Ценность этих методов, широко используемых в цитологии, состоит в том, что они позволяют получить данные об изменениях в количестве разнообразных веществ в разные периоды жизнедеятельности клетки, в разные периоды ее развития, при воздействии факторов внешней среды, при патологических процессах и т. д.

Количественные методы дают также возможность получить цифровые данные о веществах, потребляемых и выделяемых клеткой в процессе ее жизнедеятельности. Так, используя специальную аппаратуру (респирометры Варбурга, Крога и др.). можно очень точно учесть количество потребляемого тканями или отдельными клетками кислорода, а также те изменения интенсивности, процессов дыхания, которые происходят при разном температурном режиме и других условиях.

Один из важных количественных методов, дающих возможность определить сухой вес клетки, основан на применении интерференционного микроскопа. Сущность этого метода заключается в том, что в интерференционном микроскопе свет, прошедший через объект, испытывает сдвиг фазы по сравнению с «контрольным лучом», не прошедшим через объект. Величина фазового сдвига выражается в изменении яркости и зависит от плотности объекта, а плотность, в свою очередь, зависит от количества сухого вещества, содержащегося в данном объекте. Сухой вес клеток или их отдельных структур выражается в граммах, и для вычисления его нужно измерить размер клетки (или отдельной её структуры), а также величину фазового сдвига.

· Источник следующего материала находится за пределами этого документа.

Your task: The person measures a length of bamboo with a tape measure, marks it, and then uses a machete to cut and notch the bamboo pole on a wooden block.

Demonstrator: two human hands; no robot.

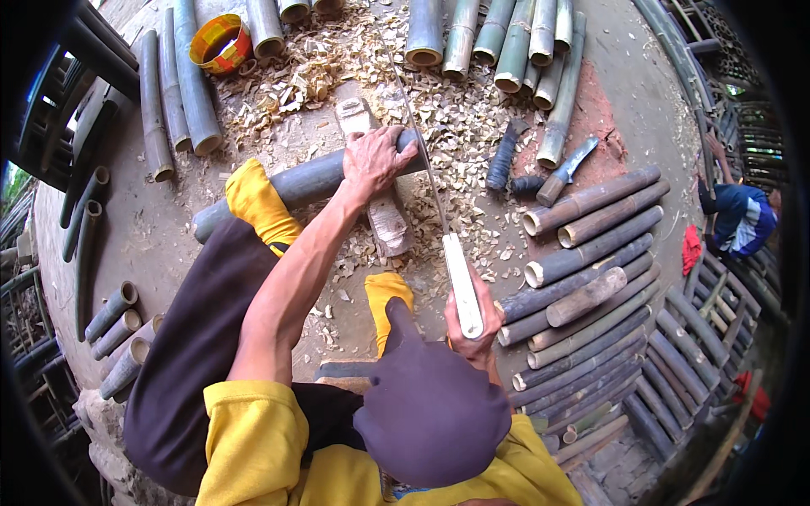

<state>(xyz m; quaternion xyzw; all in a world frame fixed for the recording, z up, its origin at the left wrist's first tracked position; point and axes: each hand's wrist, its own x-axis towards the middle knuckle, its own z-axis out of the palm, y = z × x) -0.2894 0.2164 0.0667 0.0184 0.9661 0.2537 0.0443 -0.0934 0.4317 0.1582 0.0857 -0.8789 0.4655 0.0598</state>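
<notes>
A thick grey bamboo pole (pixel 312 180) lies slantwise across a pale wooden block (pixel 386 224). My left hand (pixel 380 160) presses down on the pole near its right end, fingers wrapped over it. In my right hand (pixel 483 319) is the white handle of a hand saw (pixel 461 282), its long thin blade pointing away from me. The blade passes right beside the pole's right end; I cannot tell whether it has cut in. My left foot, in a yellow sock (pixel 260 202), rests against the pole.
Wood chips (pixel 447 126) cover the ground around the block. Cut bamboo lengths (pixel 591 261) lie stacked at the right, with more poles (pixel 516 51) at the far side. A knife (pixel 567 173) lies right of the chips. An orange-yellow bucket (pixel 221 44) stands far left. Another person (pixel 742 215) sits at far right.
</notes>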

Метод определения сухого веса с помощью интерференционного микроскопа применим не только для фиксированных, но и для живых клеток.

Еще один важный и широко используемый метод количественного анализа химического состава клетки -- это цитофотометрия. Основу метода цитофотометрии составляет определение количества химических веществ по поглощению ими ультрафиолетового, видимого или инфракрасного света определенной длины волны.

Количественный анализ можно проводить как на основе собственных спектров поглощения химических веществ (т. е. на неокрашенных препаратах), так и на основе спектров поглощения красителя, которым окрашены структуры клетки. Примером может служить определение количества ДНК на препаратах, окрашенных по Фельгену, и количества РНК после окраски пиронином.

6. Цитофотометрия .

Поглощение света разнообразными клеточными структурами зависит от концентрации в них тех или иных химических веществ, и эта зависимость подчинена закону Ламберта-Бера: интенсивность поглощения лучей пропорциональна концентрации вещества при одной и той же толщине объекта. Различия в интенсивности поглощения света химическими веществами, локализованными в разнообразных клеточных структурах, выражаются количественными показателями, которыми часто служат относительные единицы, микрограммы и другие единицы измерения.

Приборы, служащие для целей спектрального анализа химического состава клеток, носят название цитофотометров. Цитофотометр включает источник света, фильтр, микроскоп и фотометр с фотоумножителем. На фотоумножитель проецируется изображение клетки.

При помощи цитофотометра определяется интенсивность прохождения света через клетку или же величина, обратная ей, т. е. оптическая плотность. Полученные величины сравниваются с такими же величинами, известными для других клеток, или же со стандартными образцами, Цитофотометры различных систем позволяют определять количество вещества до 10-12-14 г, т.е. характеризуются большой точностью измерений.

Метод цитофотометрии получил особенно широкое распространение в последние годы. Большое значение имеет то обстоятельство, что его можно сочетать с другими методами исследования, например с ультрафиолетовой микроскопией.